Formada em direito e em administração, Janet, 35, conversou com a Folha em São Paulo. Temos muito trabalho a fazer em Barcelona, mas aqui há muito mais. Não saberia por onde começar”, disse.
* Como tem sido o trabalho para recuperar Barcelona depois
dos protestos? Está sendo rápido. Foram queimados mais de mil contêineres [de lixo] em uma semana. Até o fim do ano, estarão todos repostos. Eu estou aproveitando: como desmontaram uma rua, tiraram os tachões, eu disse: não voltem a recolocá-los. Vamos aproveitar para fazer diferente, de modo que ali não passem carros.

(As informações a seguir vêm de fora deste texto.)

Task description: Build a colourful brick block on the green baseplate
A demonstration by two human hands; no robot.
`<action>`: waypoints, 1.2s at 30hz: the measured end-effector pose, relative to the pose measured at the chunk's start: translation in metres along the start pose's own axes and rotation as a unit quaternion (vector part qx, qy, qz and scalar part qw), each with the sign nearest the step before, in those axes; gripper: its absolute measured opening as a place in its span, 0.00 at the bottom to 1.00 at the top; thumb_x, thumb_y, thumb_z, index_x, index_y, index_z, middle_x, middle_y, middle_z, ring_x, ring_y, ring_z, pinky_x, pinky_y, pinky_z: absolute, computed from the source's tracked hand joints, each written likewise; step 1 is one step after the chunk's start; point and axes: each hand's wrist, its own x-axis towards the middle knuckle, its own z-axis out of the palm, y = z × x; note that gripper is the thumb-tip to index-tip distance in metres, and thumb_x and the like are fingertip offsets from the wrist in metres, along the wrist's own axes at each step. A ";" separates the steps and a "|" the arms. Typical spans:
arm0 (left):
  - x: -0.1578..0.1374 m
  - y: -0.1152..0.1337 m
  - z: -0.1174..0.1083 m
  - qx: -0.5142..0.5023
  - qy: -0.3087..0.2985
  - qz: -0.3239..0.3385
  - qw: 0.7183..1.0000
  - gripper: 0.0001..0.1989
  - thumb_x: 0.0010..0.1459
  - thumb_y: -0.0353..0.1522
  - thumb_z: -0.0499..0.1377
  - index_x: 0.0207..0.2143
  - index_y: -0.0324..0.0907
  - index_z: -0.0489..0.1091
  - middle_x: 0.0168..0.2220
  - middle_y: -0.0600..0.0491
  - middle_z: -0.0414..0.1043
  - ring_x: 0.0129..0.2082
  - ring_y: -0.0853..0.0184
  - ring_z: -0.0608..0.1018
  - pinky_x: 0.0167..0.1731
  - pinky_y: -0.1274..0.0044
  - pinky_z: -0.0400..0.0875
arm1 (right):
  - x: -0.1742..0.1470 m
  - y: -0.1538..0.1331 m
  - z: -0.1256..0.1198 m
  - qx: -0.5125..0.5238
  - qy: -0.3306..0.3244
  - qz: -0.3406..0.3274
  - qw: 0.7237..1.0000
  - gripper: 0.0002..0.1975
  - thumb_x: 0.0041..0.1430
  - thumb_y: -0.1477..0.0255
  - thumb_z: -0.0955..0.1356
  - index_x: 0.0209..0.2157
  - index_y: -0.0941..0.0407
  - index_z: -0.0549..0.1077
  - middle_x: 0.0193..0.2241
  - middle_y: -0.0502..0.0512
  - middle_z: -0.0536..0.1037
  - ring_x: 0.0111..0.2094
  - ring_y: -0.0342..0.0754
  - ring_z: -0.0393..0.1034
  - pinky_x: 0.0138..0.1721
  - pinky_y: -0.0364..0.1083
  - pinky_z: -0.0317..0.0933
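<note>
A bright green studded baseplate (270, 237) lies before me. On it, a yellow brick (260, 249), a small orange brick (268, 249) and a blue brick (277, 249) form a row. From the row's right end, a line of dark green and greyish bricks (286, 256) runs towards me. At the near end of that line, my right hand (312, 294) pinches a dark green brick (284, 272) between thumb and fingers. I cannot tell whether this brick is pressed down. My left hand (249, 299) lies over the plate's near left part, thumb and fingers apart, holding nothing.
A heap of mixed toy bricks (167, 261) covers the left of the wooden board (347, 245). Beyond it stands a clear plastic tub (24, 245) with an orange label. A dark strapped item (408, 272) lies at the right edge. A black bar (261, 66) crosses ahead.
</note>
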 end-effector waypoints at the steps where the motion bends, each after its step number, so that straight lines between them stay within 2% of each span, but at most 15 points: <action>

Estamos implantando um modelo novo de cidade, verde e sustentável, e aproveitamos qualquer oportunidade como essa.
Como anda o modelo das “superilhas”? Há cinco já criadas, e vamos fazer todas as possíveis. Meu objetivo é que Barcelona seja uma superilha, um espaço para que as pessoas brinquem e vivam nas ruas. Somos uma cidade mediterrânea, faz muito sol, e as pessoas vão para a rua.
Há um processo participativo que dura um ano. Os vizinhos dizem: quero algo para crianças aqui, um banco porque quando venho do mercado, quero sentar. Pintamos eles no solo, de modo provisório, e as pessoas começam a usar. E vamos mudando, até definir o modo permanente.
Que outras medidas estão
nos planos? Em 1º de janeiro, será proibido que carros a gasolina emplacados a partir de 2000, e os a diesel de antes de 2006, entrem na cidade. Isso reduzirá a circulação de 125 mil carros de um golpe só.
A intenção é ir ampliando essa restrição. Também queremos que 90% das ruas tenham limite de 30 km/h. Me explicaram que em São Paulo morrem quase mil pessoas ao ano no trânsito [foram 884 na cidade em 2018]. É inaceitável. Nós temos 30 ao ano, e me parece uma barbaridade.
Haverá contrapartidas ao bloqueio? Sim, se você tem um carro velho e abrir mão dele, te damos um cartão que dá direito a usar todo o transporte público gratuitamente. Mas é preciso ter o compromisso de não comprar outro veículo por três anos. Já levamos 6.000 pessoas a essa mudança.
E as patinetes? As companhias de compartilhamento estão proibidas. Você pode ter uma patinete e usá-la, mas não vai encontrá-las jogados pelas ruas. Temos coisas demais no espaço público, e não dá para tudo.
E o Uber? É uma plataforma internacional. Elas chegam, fazem que tanto faz para como funcionam as coisas, e começam a operar. Aqui dissemos “não, temos regras”. Houve um conflito enorme com os táxis, que bloquearam Barcelona por três meses, e nos colocamos ao lado dos táxis. Fizemos uma regulação de que o serviço de Uber não pode ser pedido de imediato. Devese reservar uma hora antes.
Estar em uma região autônoma, como a Catalunha, ajuda a
fazer mudanças radicais? As prefeituras são as administrações mais precária. Não temos recursos. Nosso objetivo é que as cidades tenham mais recursos e poder de decisão. Temos montado uma espécie de força-tarefa, ao lado de Amsterdã, Paris, Copenhague, Londres e Nova York porque temos os mesmos problemas.
Como avalia São Paulo? A cidade me pareceu incrível. Mas senti um horror com a estrutura viária. A sensação é que o trabalho a fazer aqui é enorme, não saberia por onde começar. As estruturas viárias são uma barbaridade, não privilegiam as pessoas, contaminam o entorno e geram zonas urbanas degradadas. Há que se fazer mais pelo transporte público e gerar segurança para quem pedala.
A sra. defende um “urbanismo feminista”. Como o define? Quem faz as cidades? Homem, branco, de meia-idade, que tem trabalho e é de classe média. O espaço público tem que ser das crianças, dos mais velhos, das mulheres. Nem todo mundo vai o tempo todo para o trabalho. É preciso ter espaços para criar comunidade, sentar e falar, dividir com os vizinhos. Feminismo é incorporar todos no planejamento urbano.